Lin Weihao, Chen Tao, Yu Chong
IEEE Trans Image Process. 2023;32:5977-5991. doi: 10.1109/TIP.2023.3327588. Epub 2023 Nov 7.
Semi-supervised video object segmentation (Semi-VOS), which requires only annotating the first frame of a video to segment future frames, has received increased attention recently. Among existing Semi-VOS pipelines, the memory-matching-based one is becoming the main research stream, as it can fully utilize the temporal sequence information to obtain high-quality segmentation results. Even though this type of method has achieved promising performance, the overall framework still suffers from heavy computation overhead, mainly caused by the per-frame dense convolution operations between high-resolution feature maps and each kernel filter. Therefore, we propose a sparse baseline of VOS named SpVOS in this work, which develops a novel triple sparse convolution to reduce the computation costs of the overall VOS framework. The designed triple gate, taking full consideration of both spatial and temporal redundancy between adjacent video frames, adaptively makes a triple decision to decide how to apply the sparse convolution on each pixel to control the computation overhead of each layer, while maintaining sufficient discrimination capability to distinguish similar objects and avoid error accumulation. A mixed sparse training strategy, coupled with a designed objective considering the sparsity constraint, is also developed to balance the VOS segmentation performance and computation costs. Experiments are conducted on two mainstream VOS datasets, including DAVIS and Youtube-VOS. Results show that, the proposed SpVOS achieves superior performance over other state-of-the-art sparse methods, and even maintains comparable performance, e.g., an 83.04% (79.29%) overall score on the DAVIS-2017 (Youtube-VOS) validation set, with the typical non-sparse VOS baseline (82.88% for DAVIS-2017 and 80.36% for Youtube-VOS) while saving up to 42% FLOPs, showing its application potential for resource-constrained scenarios.
半监督视频对象分割(Semi-VOS),只需要标注视频的第一帧就能分割后续帧,最近受到了越来越多的关注。在现有的Semi-VOS流程中,基于内存匹配的流程正成为主要的研究方向,因为它可以充分利用时间序列信息来获得高质量的分割结果。
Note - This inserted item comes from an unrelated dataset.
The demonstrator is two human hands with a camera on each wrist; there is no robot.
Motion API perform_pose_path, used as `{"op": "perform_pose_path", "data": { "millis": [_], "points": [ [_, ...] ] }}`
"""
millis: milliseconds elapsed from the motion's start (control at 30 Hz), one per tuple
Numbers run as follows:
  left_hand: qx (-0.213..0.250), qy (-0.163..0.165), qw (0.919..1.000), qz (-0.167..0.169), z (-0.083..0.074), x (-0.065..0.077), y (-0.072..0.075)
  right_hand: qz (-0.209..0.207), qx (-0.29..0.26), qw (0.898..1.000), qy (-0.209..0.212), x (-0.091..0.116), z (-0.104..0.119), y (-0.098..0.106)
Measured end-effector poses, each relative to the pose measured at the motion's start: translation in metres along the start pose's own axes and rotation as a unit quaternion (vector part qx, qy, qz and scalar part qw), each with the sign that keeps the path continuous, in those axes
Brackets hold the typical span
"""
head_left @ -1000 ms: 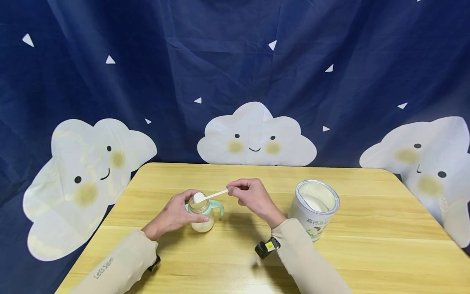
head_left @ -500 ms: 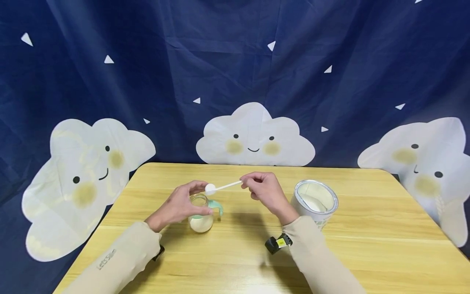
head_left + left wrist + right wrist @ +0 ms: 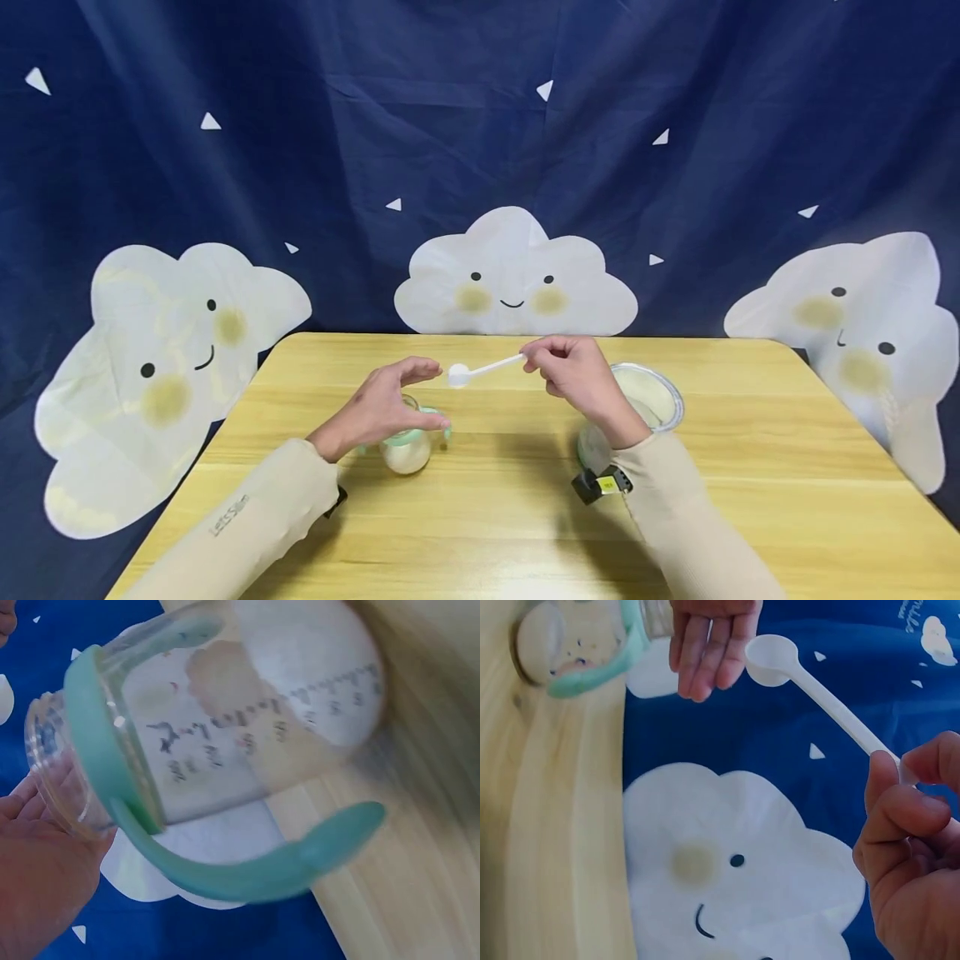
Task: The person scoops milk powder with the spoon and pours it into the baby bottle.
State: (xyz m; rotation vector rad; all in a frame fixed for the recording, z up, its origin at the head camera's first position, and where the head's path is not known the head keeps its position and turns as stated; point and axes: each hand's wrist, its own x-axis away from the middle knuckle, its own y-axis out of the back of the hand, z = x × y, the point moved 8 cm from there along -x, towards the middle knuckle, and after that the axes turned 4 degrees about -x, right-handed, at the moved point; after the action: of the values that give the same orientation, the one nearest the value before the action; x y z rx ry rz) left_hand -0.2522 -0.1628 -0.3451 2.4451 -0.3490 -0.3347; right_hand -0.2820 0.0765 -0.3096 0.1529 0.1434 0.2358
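Observation:
A clear baby bottle with a mint-green collar and handles stands uncapped on the table. White contents lie at its bottom in the left wrist view, where its side bears printed measure marks. My left hand is around and just above the bottle's neck, fingers and thumb spread; whether it touches the glass I cannot tell. To its right, my right hand pinches the handle end of a white measuring scoop, held in the air. The scoop's bowl looks empty in the right wrist view.
An open milk powder can stands on the right, partly covered by my right forearm; pale powder shows inside. The wooden table ends at a dark blue curtain printed with white clouds.
My right hand has lifted the scoop off the bottle's mouth and moved it up and right, toward the can. My left hand's fingers have spread and loosened from the bottle.

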Motion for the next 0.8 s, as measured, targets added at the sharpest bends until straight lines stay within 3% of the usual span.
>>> {"op": "perform_pose_path", "data": {
  "millis": [800],
  "points": [
    [0.018, -0.011, 0.9988, 0.043, -0.036, -0.023, -0.040, -0.035, 0.081, 0.996, 0.015, 0.021, 0.017, 0.071]
  ]
}}
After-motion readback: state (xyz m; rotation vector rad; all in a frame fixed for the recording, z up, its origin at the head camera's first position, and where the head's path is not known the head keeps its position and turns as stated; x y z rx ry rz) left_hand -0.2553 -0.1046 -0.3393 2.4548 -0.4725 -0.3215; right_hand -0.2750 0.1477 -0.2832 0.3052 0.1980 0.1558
尽管这类方法已经取得了不错的性能,但整体框架仍然存在大量的计算开销,主要是由高分辨率特征图和每个内核滤波器之间的逐帧密集卷积操作导致的。因此,我们在这项工作中提出了一种名为SpVOS的VOS稀疏基线,它开发了一种新颖的三重稀疏卷积来降低整个VOS框架的计算成本。设计的三重门充分考虑了相邻视频帧之间的空间和时间冗余,自适应地做出三重决策,以决定如何在每个像素上应用稀疏卷积来控制每一层的计算开销,同时保持足够的辨别能力来区分相似对象并避免误差积累。还开发了一种混合稀疏训练策略,结合考虑稀疏约束的设计目标,以平衡VOS分割性能和计算成本。在包括DAVIS和Youtube-VOS在内的两个主流VOS数据集上进行了实验。结果表明,所提出的SpVOS比其他现有的稀疏方法具有更优的性能,甚至保持了可比的性能,例如在DAVIS-2017(Youtube-VOS)验证集上的总体得分达到83.04%(79.29%),与典型的非稀疏VOS基线(DAVIS-2017为82.88%,Youtube-VOS为80.36%)相当,同时节省了高达42%的浮点运算量,显示了其在资源受限场景中的应用潜力。